What you will do:
Pull every line containing "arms" out of the listing below.

Supplied material:
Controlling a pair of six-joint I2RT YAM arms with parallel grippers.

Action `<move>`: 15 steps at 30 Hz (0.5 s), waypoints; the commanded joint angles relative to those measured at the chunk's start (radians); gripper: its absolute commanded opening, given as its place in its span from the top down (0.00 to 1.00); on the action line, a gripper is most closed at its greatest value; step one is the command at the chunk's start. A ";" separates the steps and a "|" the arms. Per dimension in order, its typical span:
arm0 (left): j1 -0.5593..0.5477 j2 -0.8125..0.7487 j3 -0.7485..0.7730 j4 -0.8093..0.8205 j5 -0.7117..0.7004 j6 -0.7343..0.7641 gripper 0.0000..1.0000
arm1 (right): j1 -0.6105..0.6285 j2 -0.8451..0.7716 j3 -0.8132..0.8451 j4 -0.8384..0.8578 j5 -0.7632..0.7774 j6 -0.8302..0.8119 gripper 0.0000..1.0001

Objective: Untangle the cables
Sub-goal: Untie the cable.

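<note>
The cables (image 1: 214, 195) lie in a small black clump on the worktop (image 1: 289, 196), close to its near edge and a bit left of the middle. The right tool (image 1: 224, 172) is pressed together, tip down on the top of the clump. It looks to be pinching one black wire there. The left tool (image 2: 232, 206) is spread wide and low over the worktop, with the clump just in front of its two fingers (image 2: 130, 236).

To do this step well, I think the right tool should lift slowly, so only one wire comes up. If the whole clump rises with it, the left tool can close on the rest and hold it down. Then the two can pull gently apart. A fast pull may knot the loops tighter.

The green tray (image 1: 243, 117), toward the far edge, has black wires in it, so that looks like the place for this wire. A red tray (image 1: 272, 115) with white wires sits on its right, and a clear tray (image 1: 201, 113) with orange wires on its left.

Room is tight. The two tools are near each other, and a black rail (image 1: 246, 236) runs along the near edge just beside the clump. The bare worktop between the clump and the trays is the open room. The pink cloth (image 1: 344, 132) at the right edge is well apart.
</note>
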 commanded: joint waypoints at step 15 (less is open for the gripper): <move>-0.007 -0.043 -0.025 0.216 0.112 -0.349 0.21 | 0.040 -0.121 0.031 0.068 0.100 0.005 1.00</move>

Written answer:
Controlling a pair of six-joint I2RT YAM arms with parallel grippers.
Action `<move>`: 15 steps at 30 Hz (0.5 s), waypoints; the commanded joint angles relative to those measured at the chunk's start (radians); gripper: its absolute commanded opening, given as its place in its span from the top down (0.00 to 1.00); on the action line, a gripper is most closed at its greatest value; step one is the command at the chunk's start. A ";" separates the steps and a "|" the arms. Per dimension in order, its typical span:

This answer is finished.